L’essentialisation proposée par Jean-Paul II s’inscrit dans une tradition de racisation des femmes – elles seraient une espèce, un « groupe naturel » – qui s’appuie sur ce que Guillaumin a appelé une « mise en valeur spécifique » du groupe naturalisé. Elle consiste à célébrer « la différence », le « génie de la femme », sa dignité « extraordinaire » et « éminente » et à déplorer leur dévalorisation au sein des sociétés sécularisées pour réaffirmer une représentation essentialiste du sexe et de la sexualité et s’opposer aux théories et aux luttes qui contestent une telle vision.
D’où, pour le Vatican, la nécessité, formulée dès 1995 dans Evangelium Vitae, d’élaborer et de soutenir un « nouveau féminisme » qui « sache reconnaître et exprimer le vrai génie féminin dans toutes les manifestations de la vie en société ». Par une réappropriation et une torsion des notions féministes (et du mot « féminisme » lui-même), le Vatican formule ainsi un discours qui, en se réclamant du féminisme, se déploie comme une arme antiféministe à double titre.

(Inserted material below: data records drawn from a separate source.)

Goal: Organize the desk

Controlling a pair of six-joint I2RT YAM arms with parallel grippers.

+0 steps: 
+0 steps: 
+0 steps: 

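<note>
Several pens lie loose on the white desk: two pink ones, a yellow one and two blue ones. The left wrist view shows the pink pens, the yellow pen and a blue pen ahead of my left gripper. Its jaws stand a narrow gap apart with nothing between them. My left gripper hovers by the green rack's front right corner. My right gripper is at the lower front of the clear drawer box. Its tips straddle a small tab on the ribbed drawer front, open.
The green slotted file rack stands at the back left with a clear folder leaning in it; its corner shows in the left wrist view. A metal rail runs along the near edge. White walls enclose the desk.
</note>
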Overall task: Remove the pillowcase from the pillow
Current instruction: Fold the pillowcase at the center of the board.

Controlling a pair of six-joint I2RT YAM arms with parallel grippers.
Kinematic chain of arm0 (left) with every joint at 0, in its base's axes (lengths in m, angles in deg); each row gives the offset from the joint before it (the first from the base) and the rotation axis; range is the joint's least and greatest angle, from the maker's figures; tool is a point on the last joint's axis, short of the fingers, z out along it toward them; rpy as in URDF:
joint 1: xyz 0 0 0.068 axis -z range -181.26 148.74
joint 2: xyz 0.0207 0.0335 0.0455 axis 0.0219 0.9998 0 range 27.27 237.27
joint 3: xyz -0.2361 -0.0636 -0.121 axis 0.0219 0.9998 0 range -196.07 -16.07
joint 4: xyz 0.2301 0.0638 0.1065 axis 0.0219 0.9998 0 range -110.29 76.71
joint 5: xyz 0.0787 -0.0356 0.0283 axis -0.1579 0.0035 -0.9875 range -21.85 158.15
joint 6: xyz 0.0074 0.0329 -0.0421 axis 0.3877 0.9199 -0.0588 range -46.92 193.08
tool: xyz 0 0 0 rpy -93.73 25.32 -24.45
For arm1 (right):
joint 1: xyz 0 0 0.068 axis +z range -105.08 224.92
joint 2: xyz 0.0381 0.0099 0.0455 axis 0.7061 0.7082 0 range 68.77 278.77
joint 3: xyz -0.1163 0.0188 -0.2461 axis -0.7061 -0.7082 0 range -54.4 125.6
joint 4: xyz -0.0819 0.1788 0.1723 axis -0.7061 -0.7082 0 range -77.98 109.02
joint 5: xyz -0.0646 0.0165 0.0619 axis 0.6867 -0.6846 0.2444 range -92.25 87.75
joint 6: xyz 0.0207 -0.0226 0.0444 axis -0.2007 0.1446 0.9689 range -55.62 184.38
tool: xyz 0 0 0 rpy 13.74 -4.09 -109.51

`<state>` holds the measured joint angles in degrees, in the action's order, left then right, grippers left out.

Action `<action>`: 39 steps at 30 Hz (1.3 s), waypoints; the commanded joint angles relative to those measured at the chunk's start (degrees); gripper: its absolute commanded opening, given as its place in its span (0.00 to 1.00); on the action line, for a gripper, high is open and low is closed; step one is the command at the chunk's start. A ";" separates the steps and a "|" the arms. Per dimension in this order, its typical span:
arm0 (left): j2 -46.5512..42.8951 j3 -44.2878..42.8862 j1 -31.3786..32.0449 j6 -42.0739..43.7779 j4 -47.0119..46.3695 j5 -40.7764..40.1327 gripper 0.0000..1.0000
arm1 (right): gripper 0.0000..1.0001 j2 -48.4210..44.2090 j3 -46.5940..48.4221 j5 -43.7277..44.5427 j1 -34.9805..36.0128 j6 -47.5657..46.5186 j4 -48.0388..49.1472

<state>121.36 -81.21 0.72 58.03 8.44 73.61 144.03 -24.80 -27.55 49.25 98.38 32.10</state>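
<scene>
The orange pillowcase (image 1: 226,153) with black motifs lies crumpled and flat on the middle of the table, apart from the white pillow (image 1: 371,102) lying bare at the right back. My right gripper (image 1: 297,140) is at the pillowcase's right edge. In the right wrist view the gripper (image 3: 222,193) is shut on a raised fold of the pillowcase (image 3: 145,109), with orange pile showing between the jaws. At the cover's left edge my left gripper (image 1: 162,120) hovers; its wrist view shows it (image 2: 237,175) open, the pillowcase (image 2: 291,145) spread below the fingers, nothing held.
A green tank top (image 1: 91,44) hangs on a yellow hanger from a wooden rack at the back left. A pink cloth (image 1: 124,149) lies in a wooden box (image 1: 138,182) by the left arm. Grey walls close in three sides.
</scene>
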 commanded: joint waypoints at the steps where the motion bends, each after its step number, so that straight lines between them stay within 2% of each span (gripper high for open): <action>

D’un côté, ce « nouveau féminisme » nie ce que les féministes démontrent, c’est-à-dire que les femmes ne sont pas une espèce, mais un groupe produit par un système d’oppression. De l’autre côté, il taxe les analyses féministes d’un ensemble hétéroclite de défauts : idéologiques, non-scientifiques, inutiles, exagérées, productrices de violence, émanations de puissants lobbies.